Copy out all of the data word for word. Omit every picture.

[DATA BELOW]

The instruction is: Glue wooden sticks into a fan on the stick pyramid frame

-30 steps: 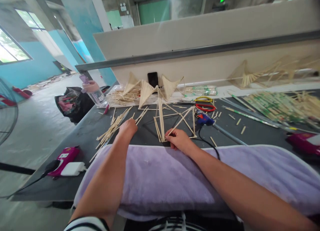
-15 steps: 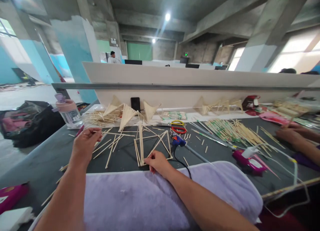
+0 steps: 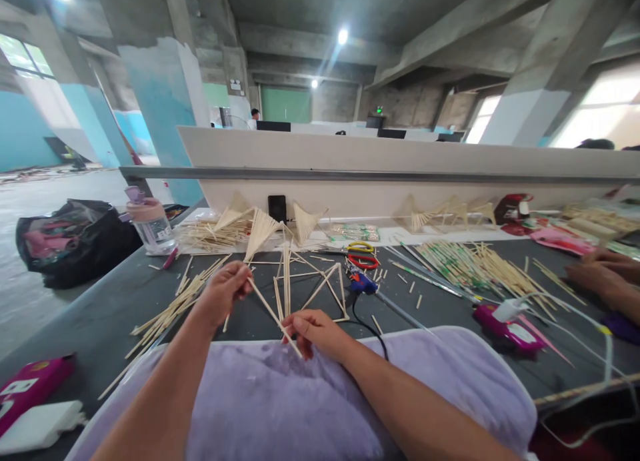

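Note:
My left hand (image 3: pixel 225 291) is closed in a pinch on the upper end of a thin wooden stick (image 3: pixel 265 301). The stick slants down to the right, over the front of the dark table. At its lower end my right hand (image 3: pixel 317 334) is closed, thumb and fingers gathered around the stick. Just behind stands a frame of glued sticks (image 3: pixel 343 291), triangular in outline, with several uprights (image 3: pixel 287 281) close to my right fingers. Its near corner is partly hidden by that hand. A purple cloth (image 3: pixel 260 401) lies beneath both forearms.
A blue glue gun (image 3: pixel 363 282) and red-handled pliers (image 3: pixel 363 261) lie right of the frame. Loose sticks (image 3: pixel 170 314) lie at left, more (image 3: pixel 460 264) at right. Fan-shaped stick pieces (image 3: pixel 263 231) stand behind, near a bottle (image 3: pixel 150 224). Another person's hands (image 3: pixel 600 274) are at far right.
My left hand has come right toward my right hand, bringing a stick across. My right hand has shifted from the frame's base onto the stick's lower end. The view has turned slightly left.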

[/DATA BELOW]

### ANSWER
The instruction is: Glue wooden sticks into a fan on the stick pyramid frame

-30 steps: 
-15 steps: 
+0 steps: 

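Note:
My left hand (image 3: pixel 225 291) is closed in a pinch on the upper end of a thin wooden stick (image 3: pixel 265 301). The stick slants down to the right, over the front of the dark table. At its lower end my right hand (image 3: pixel 317 334) is closed, thumb and fingers gathered around the stick. Just behind stands a frame of glued sticks (image 3: pixel 343 291), triangular in outline, with several uprights (image 3: pixel 287 281) close to my right fingers. Its near corner is partly hidden by that hand. A purple cloth (image 3: pixel 260 401) lies beneath both forearms.
A blue glue gun (image 3: pixel 363 282) and red-handled pliers (image 3: pixel 363 261) lie right of the frame. Loose sticks (image 3: pixel 170 314) lie at left, more (image 3: pixel 460 264) at right. Fan-shaped stick pieces (image 3: pixel 263 231) stand behind, near a bottle (image 3: pixel 150 224). Another person's hands (image 3: pixel 600 274) are at far right.
My left hand has come right toward my right hand, bringing a stick across. My right hand has shifted from the frame's base onto the stick's lower end. The view has turned slightly left.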

The output above is complete as it stands.